After admitting that a priceless porcelain dish had been broken by accident, the Palace Museum is now faced with allegations that it tried to cover up four other mishaps that damaged important artifacts.
On July 31, the Palace Museum in the Forbidden City admitted that a 1,000-year-old dish belonging to its collection of invaluable porcelains had been damaged while scientific research was being conducted on it.
The piece that was damaged was one of the State's first-class celadon-glazed dishes and a masterpiece of Ge kiln porcelain from the Song Dynasty (960-1279). A researcher accidentally smashed it into six pieces after incorrectly operating a testing instrument, according to an investigation conducted by the museum.
The museum's confirmation came only after a blogger named "Longcan" wrote about the accident on his micro blog on July 30. He said the museum had tried to cover up the damage.
The whistle-blower returned to the Internet on Tuesday, writing in his blog that the museum had covered up four other accidents in which important artifacts had been damaged in recent years.
"In 2006, they destroyed a talisman of the Ming Dynasty (1368-1644) and in 2008, a Buddha statue," Longcan said in his blog, adding that he got the information from an unnamed insider.
"And an artwork that had been carried in the armpit of a staff member named Ren Wanping was also smashed. Don't you remember?"
The post soon received thousands of clicks and was forwarded by various media outlets.
On Friday, Feng Nai'en, museum spokesman, told China Daily that Palace Museum officials know of the allegations and have ordered an investigation in response.
"We are verifying the situation and will soon give a report," Feng said. "Before then, we will release no further information to the public."
According to the Law on the Protection of the Cultural Relics of China, museums should tell cultural authorities of any damage that is inflicted upon grade-one artifacts in their collections. The law, though, does not go so far as to specify how quickly such cases should be reported.
Pan Shouyong, a professor of the Minzu University of China, blamed the alleged accidents on the fact that there are few professionals among museum workers.
"The repeated occurrence of accidents in the Palace Museum shows that the workers there lack professional qualities," Pan said.
In 2008 and 2009, nearly 90 percent of museum employees in China did not have college degrees and very few of them had studied museum-related subjects, according to a survey conducted by Pan. He said the display and daily maintenance of cultural treasures requires specialized knowledge and that people without professional training cannot do the work properly.
Perhaps for that reason, the State Administration of Cultural Heritage has been calling since 2010 for the establishment of a vocational qualification system to be used in finding workers for China's museums.
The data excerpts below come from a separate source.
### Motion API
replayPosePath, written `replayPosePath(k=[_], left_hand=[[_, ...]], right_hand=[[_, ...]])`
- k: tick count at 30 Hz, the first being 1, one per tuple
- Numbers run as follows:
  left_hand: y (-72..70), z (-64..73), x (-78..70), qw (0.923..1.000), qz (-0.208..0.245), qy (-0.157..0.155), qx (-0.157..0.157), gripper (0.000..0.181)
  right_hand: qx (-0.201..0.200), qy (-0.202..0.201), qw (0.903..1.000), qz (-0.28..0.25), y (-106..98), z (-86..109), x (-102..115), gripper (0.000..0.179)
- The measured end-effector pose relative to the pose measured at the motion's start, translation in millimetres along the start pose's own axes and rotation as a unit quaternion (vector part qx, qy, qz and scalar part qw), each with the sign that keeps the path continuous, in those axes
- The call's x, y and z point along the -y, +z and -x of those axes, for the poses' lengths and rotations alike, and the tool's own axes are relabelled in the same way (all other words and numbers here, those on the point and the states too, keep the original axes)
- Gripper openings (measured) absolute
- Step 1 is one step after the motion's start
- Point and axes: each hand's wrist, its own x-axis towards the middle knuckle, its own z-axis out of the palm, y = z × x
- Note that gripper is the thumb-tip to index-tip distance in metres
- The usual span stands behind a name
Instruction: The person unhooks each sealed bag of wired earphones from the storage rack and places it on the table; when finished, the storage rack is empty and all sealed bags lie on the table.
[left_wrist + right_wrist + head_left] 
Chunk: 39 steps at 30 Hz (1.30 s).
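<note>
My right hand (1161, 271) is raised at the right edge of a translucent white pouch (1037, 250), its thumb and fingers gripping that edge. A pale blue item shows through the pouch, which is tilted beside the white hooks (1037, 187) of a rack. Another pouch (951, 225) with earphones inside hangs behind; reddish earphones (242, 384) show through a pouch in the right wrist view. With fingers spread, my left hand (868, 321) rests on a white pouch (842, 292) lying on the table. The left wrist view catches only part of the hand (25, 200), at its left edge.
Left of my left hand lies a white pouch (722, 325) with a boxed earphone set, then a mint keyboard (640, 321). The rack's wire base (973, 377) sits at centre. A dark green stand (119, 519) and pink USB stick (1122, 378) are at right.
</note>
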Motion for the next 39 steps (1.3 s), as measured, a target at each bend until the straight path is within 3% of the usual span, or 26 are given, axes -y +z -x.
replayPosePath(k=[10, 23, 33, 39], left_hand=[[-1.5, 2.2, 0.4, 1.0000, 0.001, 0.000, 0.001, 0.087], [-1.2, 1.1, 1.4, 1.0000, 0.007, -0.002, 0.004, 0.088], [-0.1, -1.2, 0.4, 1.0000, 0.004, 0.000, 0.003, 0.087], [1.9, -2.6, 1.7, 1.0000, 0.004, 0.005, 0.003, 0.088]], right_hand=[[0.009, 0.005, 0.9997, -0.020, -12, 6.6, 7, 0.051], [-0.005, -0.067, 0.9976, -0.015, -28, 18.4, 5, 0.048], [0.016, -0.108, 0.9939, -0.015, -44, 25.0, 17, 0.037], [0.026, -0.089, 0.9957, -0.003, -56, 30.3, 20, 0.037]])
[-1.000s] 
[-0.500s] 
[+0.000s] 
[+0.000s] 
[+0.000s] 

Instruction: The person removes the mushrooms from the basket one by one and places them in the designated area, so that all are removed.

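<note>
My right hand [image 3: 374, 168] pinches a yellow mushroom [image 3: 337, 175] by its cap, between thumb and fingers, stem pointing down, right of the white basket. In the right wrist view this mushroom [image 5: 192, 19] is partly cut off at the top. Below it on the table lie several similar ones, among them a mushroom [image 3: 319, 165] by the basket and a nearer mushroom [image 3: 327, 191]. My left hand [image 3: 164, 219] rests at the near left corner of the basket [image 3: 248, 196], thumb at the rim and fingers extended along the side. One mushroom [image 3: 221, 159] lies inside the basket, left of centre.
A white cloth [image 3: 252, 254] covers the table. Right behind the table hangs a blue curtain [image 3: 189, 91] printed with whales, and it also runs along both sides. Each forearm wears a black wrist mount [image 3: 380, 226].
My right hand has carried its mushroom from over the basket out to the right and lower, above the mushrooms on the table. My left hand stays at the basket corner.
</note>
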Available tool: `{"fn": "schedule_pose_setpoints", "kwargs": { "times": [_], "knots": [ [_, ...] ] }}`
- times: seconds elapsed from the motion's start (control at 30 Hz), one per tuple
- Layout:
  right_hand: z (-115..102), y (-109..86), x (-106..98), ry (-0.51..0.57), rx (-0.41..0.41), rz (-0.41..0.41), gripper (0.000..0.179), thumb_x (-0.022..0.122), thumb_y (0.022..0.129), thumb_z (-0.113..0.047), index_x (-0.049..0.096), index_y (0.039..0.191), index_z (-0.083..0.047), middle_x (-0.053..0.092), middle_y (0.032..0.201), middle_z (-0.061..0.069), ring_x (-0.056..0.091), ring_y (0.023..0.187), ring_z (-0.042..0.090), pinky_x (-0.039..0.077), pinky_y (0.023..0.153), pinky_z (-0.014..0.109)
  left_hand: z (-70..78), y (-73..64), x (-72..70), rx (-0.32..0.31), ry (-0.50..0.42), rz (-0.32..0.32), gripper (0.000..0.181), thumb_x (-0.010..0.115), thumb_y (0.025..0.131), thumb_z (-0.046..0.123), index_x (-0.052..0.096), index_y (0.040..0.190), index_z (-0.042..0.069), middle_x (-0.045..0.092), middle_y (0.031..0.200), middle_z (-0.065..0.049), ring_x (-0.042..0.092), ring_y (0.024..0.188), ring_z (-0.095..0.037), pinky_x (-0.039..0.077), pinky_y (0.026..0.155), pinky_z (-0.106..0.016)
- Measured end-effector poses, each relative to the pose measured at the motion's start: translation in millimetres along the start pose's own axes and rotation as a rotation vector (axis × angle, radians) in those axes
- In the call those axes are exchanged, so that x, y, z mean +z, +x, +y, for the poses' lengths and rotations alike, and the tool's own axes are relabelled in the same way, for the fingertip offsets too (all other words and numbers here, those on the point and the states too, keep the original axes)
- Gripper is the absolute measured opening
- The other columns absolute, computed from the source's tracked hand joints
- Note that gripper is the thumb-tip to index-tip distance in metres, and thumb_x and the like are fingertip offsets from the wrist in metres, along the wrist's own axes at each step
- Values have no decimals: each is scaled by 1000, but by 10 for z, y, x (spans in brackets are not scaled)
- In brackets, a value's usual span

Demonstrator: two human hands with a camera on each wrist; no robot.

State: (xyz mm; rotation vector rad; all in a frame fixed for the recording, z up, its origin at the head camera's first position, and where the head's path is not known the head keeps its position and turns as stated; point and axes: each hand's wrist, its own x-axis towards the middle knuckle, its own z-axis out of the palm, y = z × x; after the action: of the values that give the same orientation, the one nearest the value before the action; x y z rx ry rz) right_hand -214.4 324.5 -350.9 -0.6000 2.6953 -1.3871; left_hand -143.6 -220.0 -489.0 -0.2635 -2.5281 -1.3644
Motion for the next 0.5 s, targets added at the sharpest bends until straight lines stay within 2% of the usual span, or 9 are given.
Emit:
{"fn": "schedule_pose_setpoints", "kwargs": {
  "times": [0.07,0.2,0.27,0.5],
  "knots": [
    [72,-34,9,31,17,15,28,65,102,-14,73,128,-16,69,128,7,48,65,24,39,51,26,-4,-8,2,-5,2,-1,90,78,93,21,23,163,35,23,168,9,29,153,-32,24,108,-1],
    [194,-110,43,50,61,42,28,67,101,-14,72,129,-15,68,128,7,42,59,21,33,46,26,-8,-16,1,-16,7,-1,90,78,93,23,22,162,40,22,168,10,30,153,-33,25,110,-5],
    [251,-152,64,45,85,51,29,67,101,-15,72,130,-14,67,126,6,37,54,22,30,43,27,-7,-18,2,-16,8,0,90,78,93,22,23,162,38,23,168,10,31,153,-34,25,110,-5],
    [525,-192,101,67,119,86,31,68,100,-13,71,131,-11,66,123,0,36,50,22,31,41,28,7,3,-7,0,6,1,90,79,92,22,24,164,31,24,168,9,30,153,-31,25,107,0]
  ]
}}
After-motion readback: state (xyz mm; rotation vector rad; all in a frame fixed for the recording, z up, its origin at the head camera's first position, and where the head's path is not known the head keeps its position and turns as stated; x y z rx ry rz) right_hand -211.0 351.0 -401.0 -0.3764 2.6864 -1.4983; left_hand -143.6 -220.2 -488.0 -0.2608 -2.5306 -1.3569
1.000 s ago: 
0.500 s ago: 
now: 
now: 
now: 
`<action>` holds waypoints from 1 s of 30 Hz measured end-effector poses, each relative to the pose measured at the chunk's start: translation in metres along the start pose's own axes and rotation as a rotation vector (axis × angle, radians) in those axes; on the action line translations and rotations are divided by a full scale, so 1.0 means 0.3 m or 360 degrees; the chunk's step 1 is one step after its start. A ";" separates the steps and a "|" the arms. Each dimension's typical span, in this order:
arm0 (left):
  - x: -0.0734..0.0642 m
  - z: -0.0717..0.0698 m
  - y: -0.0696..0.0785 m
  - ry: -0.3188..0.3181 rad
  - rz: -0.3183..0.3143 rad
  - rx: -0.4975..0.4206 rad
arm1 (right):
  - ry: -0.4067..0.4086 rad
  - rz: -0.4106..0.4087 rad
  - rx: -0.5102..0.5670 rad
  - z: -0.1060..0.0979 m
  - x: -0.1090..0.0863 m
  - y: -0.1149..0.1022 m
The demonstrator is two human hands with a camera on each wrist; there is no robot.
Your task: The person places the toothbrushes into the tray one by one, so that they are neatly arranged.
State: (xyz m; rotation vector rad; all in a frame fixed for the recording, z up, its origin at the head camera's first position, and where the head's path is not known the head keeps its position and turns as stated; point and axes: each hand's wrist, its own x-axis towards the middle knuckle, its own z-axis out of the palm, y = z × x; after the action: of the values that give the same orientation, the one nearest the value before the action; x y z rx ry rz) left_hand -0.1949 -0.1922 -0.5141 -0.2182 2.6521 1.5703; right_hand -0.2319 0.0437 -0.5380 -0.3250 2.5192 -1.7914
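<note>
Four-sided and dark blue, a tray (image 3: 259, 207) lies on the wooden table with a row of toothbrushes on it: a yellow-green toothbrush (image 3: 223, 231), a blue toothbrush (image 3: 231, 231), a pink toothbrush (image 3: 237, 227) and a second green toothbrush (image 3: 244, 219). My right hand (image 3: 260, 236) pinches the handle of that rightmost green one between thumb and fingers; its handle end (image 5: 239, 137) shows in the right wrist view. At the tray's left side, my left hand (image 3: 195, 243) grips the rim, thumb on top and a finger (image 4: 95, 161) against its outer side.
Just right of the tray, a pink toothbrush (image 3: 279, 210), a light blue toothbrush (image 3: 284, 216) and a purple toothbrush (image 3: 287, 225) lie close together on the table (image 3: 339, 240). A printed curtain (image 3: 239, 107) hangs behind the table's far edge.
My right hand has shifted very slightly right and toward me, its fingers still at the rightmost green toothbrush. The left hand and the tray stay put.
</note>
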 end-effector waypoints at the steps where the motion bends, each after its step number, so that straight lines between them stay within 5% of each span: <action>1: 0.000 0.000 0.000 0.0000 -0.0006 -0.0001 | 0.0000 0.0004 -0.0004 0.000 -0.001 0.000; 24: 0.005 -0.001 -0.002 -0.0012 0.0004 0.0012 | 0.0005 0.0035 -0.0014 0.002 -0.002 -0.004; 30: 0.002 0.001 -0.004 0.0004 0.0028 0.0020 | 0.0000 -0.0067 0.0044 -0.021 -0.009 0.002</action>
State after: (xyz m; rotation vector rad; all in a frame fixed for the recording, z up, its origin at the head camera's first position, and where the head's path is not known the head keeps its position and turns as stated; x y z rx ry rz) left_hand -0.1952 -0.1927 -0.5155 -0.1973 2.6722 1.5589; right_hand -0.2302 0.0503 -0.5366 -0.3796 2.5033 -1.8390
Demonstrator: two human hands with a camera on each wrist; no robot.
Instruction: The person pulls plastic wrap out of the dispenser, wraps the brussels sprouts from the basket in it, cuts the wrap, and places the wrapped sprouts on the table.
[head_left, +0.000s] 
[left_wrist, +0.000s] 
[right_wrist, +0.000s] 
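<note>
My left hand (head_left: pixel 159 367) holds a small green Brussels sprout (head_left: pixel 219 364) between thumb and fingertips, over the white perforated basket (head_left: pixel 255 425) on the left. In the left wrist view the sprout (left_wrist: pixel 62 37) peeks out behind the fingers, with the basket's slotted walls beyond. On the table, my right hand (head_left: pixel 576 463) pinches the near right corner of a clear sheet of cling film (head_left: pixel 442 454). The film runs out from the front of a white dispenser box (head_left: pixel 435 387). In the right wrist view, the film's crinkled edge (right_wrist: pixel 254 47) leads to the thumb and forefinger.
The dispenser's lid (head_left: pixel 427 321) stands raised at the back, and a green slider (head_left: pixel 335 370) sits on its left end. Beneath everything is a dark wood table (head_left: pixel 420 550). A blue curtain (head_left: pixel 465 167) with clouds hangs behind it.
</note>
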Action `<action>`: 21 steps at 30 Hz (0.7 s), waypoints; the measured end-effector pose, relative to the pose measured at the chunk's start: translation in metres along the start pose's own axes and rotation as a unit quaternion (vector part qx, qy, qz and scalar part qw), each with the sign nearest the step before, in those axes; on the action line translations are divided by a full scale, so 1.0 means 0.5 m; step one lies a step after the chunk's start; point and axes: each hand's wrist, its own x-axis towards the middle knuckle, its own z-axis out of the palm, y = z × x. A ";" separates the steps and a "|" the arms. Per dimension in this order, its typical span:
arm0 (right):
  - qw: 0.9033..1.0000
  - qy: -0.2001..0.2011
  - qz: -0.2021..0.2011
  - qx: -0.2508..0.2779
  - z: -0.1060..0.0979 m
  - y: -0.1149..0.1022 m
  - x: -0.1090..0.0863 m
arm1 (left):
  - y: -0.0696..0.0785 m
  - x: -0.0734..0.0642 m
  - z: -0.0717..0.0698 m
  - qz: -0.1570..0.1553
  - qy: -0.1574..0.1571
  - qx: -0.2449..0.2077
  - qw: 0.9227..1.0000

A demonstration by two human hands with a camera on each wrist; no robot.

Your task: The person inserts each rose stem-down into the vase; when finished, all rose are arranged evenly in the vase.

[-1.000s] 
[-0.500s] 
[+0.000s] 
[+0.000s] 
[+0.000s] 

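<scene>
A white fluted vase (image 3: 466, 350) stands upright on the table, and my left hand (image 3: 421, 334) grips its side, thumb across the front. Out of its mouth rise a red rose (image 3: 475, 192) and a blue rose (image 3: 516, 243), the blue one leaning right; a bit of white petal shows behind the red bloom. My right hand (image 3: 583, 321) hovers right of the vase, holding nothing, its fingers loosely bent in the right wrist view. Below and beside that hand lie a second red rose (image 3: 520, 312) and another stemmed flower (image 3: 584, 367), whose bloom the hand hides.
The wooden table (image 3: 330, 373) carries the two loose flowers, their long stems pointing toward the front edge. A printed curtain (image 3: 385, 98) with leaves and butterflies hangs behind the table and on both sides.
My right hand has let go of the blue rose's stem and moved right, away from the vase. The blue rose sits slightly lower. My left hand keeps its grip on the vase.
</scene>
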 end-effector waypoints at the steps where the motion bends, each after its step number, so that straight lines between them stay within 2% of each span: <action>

The country's museums now have 59,900 employees, and only 4.5 percent of them are senior professionals and technical personnel and 13 percent are intermediate professionals, according the administration's website.
Another rumor recently spread on the Internet held that the Palace Museum bought five rare Song Dynasty letters during an auction in 1997. But in 2005, the five letters showed up again on the auction market and were sold for three times the price they had fetched in 1997.
Asked about the rumor, Feng said: "The Palace Museum never bought the five Song letters in 1997."